Um dos que acharam “indesejada” a vitória de Lula foi o chefe da Marinha de Bolsonaro, o almirante Almir Garnier Santos. Este se recusou a passar o cargo ao almirante Marcos Sampaio Olsen em 5 de janeiro, um fato bastante incomum. Permaneceu no posto até 31 de dezembro, quando findou o mandato do capitão, e escafedeu-se. A data de sua dispensa constava de um decreto assinado por Bolsonaro em 29 de dezembro.
“Isso tudo vai entrar para a primeira-dama”, disse o almirante Albuquerque aos fiscais da Receita – Imagem: Redes sociais
No dia da assinatura do papel, o sargento da Marinha Jairo Moreira da Silva viajou de Brasília a São Paulo para uma missão: tentar pegar joias avaliadas em 16,5 milhões de reais que estavam na alfândega do aeroporto de Guarulhos. O sargento trabalhava na Presidência desde março de 2022. A viagem a São Paulo foi uma ordem do tenente-coronel do Exército Mauro Cesar Barbosa Cid, “faz-tudo” no gabinete de Bolsonaro no Palácio do Planalto. Como prêmio pela dedicação ao capitão por quatro anos, Cid, filho de um general amigo de Bolsonaro colocado pelo então presidente em um cargo em Miami em 2019, havia sido designado, perto do fim do governo, para chefiar uma unidade verde-oliva a 200 quilômetros do Palácio do Planalto. Desconfiado de todos os milicos após o 8 de janeiro, Lula queria anular a nomeação. Arruda não aceitou, e esse foi outro motivo de sua degola.
As joias que o sargento Jairo deveria buscar tinham vindo da Arábia Saudita 14 meses antes, em 26 de outubro de 2021, na comitiva do almirante Bento Albuquerque, o ministro de Minas e Energia da época. Albuquerque voltava de um evento no Oriente Médio. As peças estavam na mochila de um tenente da Marinha, Marcos André dos Santos Soeiro, chefe do escritório do Ministério no Rio de Janeiro na ocasião. A bagagem de Soeiro tinha sido vasculhada pela Receita Federal no aeroporto. O tenente não havia declarado as joias ao Fisco antes: nem que eram dele, nem de terceiros, nem do governo. Numa situação dessas, o “Leão” cobra 50% do valor do bem, a título de imposto, e tasca multa de 50%. Como a fatura era gordíssima, ninguém da comitiva de Albuquerque pagou, e o Fisco apreendeu o material. O prazo para pagar acabou em julho de 2022, e ninguém pagou.
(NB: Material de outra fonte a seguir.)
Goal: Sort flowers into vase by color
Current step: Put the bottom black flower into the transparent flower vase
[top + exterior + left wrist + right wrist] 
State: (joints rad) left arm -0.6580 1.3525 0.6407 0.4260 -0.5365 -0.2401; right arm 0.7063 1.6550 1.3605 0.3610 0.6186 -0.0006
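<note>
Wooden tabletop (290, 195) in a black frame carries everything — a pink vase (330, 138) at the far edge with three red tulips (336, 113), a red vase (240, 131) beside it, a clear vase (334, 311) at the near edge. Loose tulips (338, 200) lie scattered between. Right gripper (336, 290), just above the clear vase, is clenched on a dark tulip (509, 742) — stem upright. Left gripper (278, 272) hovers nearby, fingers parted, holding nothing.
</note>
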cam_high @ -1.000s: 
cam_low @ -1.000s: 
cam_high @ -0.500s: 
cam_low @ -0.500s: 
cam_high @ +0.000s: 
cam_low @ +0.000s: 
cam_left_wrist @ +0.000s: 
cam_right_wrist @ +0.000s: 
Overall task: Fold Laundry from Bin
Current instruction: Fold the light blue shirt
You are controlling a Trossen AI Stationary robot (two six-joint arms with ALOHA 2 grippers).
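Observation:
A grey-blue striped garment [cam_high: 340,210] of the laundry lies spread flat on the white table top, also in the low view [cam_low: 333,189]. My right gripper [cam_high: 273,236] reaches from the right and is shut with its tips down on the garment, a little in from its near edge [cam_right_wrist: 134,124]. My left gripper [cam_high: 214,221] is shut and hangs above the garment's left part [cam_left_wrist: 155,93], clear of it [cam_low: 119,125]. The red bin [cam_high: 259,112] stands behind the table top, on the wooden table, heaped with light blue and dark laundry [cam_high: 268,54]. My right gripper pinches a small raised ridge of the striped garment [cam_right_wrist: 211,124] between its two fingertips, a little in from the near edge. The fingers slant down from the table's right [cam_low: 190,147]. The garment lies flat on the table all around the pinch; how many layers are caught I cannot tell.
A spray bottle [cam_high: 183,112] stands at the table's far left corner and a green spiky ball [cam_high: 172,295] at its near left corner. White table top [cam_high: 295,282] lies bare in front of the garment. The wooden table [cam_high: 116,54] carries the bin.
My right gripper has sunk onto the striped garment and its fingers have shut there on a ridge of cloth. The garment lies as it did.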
Soeiro, tenente da Marinha, tentou entrar com as joias na mochila sem declarar ao Fisco. O tenente-coronel do Exército Mauro Cid, faz-tudo de Bolsonaro, buscou reaver as peças – Imagem: Marinha do Brasil e Alan Santos/PR
Ao saber da revista no subordinado na alfândega, Albuquerque foi aos fiscais, tentar desembaraçar as joias. “Isso tudo vai entrar para a primeira-dama”, disse ele, conforme registro de uma câmera de segurança. Seria um presente saudita para o casal Michelle e Jair. O pacote, prosseguiu o almirante, estava fechado desde as Arábias, daí que ele supostamente desconhecia o conteúdo. Ao falar do episódio ao Estado de S. Paulo, jornal que revelou o rolo das joias em 3 de março, o almirante relatou a existência de outro presente saudita. Este segundo pacote também era de joias e não havia sido descoberto pela Receita. Ficou 13 meses em um cofre no Ministério de Minas e Energia (Albuquerque deixara o governo em maio). Em novembro de 2022, foi enviado à Presidência e catalogado como pertencente ao acervo pessoal de Bolsonaro, o que significa que o capitão levaria consigo após o mandato. Quando o sargento Jairo esteve no aeroporto de Cumbica para tentar pegar as joias do pacote de 16,5 milhões, disse a um fiscal: “Não pode ter nada do antigo (presidente) pro próximo (Lula), tem que tirar tudo e levar”. A conversa foi gravada por outra câmera da alfândega.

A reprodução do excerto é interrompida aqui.